Polly craned her neck for a look. "The second section? Is it complete?"

He paged through the often removed section, muttering, "Sixty one, sixty two, sixty three, sixty four..."

Richard snapped the book shut triumphantly. All ten chapters! All sixty-four positions!"

****

St. Augustine, Alice decided, was a toad. An insufferable, incomprehensible toad. The monk should have never left his concubines and then she might have been reading something more Rabelaisian.

She almost did not hear the timid knock over the noise of pounding her head into her beaten desk.

“Yes?”

The door cracked open and two nervous girls in diaphanous dressing gowns peeked in.

The wellies were the give-away.

Oh not again.

“It’s Lucy Pevensie,” Marjorie Preston whispered.

But of course.

“She’s gone off. Again,” Jane Edwards said through sniffling tears.

And the sun shall rise tomorrow and Cook shall again murder perfectly innocent vegetables in their sleep.

Alice set her reading glasses down, pinched the bridge of her nose with her fingers and cursed in colorful Gaelic the Communion of Saints, the Roman pantheon, the Hindu avatars, and the Yoruba deities for her utterly half baked decision to become Head Girl in this utter asylum. There was an American General -- 19th century --who had something to say about it… If nominated I will not run; if elected I will not serve.

“Alice?” Jane said through frightened tears. “It’s already passed curfew and if we don’t bring her back…”

“Matron will probably expel her.” Marjorie choked on a sob.

Alice pushed back from her desk, shoving her feet into her own boots and shrugging into her Mac.

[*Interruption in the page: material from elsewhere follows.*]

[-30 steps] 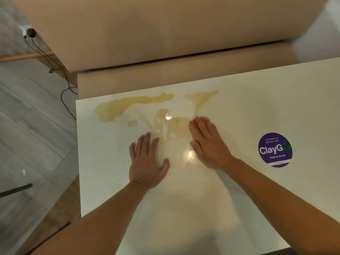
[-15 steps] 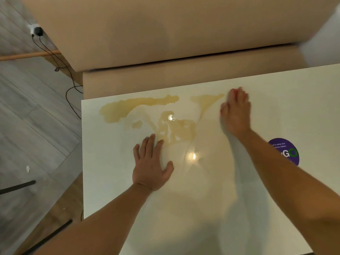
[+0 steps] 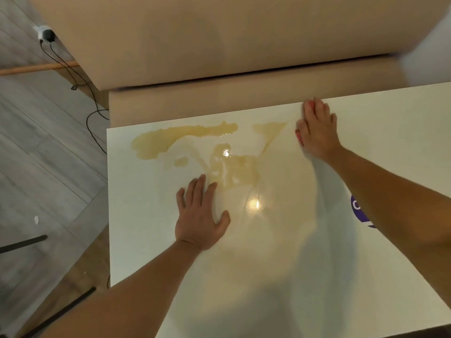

“What was it this time?” She did the calculation in her head and answered her own question. “Lucy quarreled with the vicar, didn’t she? After Evensong?”

The girls nodded. “She said the most dreadful things,” Jane said in hushed tones of awe.

Dreadful? Well that depended on one’s point of view and in Alice’s opinion their school vicar was earning himself a very special place somewhere between the sixth and eighth circles of Hell for his interpretations of sacred text.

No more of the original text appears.